_Work request_: Further down are entries; set down exactly and only the lines from the one with "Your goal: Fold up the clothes" up to and including the one with "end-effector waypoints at", dropping each picture.

_Listed records_:
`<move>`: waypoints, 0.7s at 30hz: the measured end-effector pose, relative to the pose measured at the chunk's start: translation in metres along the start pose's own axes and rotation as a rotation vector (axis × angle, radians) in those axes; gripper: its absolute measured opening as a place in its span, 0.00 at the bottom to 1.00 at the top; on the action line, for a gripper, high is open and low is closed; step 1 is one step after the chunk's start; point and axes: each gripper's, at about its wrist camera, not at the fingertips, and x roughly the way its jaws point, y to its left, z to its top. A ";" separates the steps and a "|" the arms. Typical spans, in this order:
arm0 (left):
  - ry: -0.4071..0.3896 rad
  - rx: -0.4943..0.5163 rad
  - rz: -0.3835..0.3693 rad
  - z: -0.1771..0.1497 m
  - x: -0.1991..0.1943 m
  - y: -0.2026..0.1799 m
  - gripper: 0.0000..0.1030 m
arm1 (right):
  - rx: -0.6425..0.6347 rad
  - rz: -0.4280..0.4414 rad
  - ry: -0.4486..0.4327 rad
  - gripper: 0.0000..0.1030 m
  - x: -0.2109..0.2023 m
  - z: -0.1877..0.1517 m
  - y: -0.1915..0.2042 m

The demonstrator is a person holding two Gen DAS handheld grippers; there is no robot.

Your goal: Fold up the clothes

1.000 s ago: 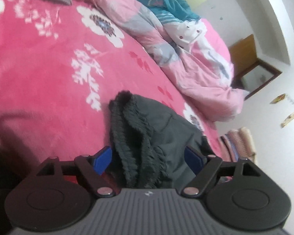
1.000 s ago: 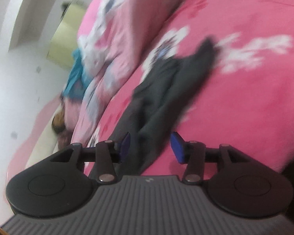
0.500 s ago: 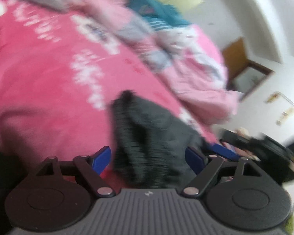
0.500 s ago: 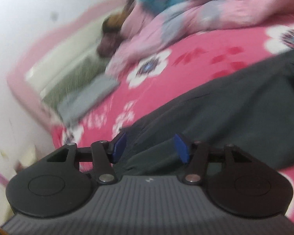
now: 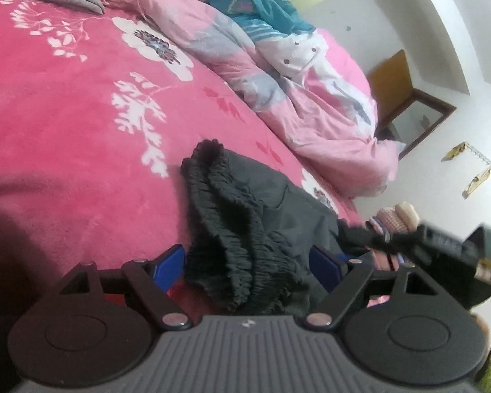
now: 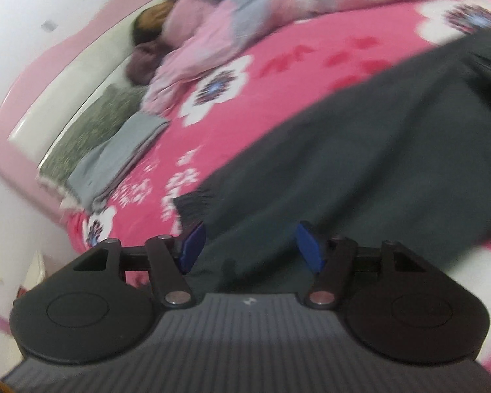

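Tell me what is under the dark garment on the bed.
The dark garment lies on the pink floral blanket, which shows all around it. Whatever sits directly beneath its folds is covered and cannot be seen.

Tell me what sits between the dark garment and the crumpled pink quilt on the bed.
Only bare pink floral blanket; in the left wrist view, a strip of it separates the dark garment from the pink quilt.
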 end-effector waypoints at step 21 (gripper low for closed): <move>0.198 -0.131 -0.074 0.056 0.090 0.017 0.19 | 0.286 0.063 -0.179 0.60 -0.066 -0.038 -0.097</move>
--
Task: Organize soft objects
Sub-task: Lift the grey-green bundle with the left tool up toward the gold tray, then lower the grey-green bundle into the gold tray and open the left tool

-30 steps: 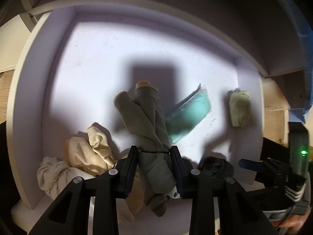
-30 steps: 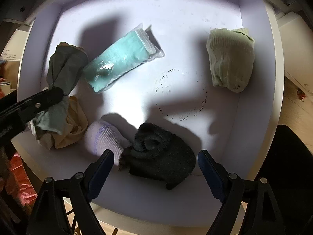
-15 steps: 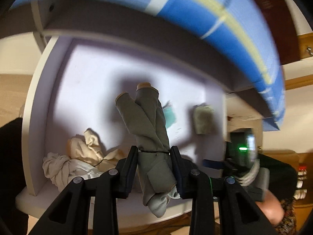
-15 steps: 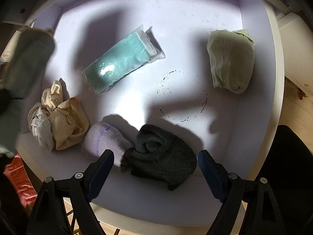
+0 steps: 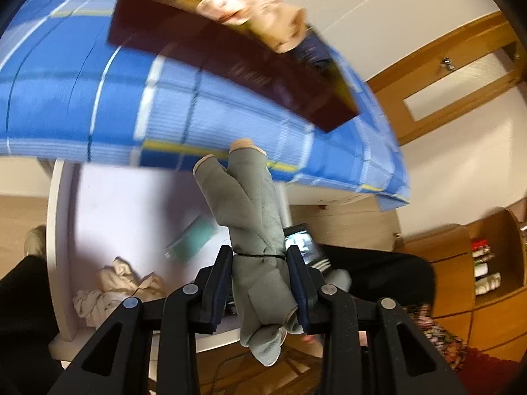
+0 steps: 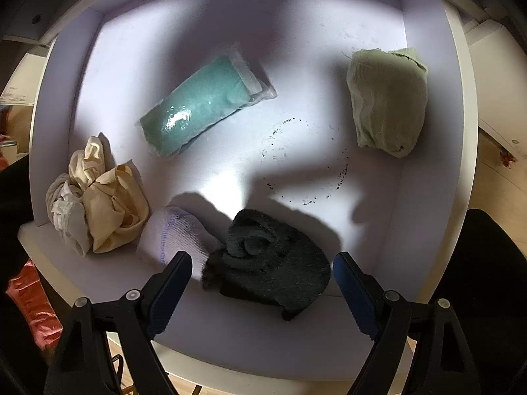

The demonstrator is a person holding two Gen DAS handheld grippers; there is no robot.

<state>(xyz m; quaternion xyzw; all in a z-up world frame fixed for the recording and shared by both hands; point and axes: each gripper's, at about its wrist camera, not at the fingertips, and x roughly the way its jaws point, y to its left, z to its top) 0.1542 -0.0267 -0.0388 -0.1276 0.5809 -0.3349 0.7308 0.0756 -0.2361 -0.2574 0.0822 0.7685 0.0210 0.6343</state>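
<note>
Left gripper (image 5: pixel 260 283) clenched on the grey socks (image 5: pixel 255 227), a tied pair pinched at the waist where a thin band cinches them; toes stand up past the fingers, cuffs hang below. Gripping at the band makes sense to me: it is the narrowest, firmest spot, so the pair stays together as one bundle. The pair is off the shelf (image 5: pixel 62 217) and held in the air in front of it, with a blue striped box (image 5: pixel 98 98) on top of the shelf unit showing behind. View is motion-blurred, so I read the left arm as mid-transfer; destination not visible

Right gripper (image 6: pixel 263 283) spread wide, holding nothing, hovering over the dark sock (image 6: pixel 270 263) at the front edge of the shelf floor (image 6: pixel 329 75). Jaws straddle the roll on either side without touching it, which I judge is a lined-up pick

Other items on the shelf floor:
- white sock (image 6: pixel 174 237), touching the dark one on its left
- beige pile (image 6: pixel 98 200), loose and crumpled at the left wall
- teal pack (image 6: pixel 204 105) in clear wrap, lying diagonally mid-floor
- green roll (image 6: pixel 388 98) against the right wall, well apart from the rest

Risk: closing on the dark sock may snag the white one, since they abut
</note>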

_Result of this exercise_:
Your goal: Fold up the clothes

1.000 s ago: 
1.000 s ago: 
0.500 s ago: 
0.500 s ago: 
now: 
now: 

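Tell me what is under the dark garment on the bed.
The dark garment lies on the pink floral blanket, which shows all around it. Whatever sits directly beneath its folds is covered and cannot be seen.

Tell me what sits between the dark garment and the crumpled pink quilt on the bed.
Only bare pink floral blanket; in the left wrist view, a strip of it separates the dark garment from the pink quilt.
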 end-effector waypoints at step 21 (gripper low for closed): <move>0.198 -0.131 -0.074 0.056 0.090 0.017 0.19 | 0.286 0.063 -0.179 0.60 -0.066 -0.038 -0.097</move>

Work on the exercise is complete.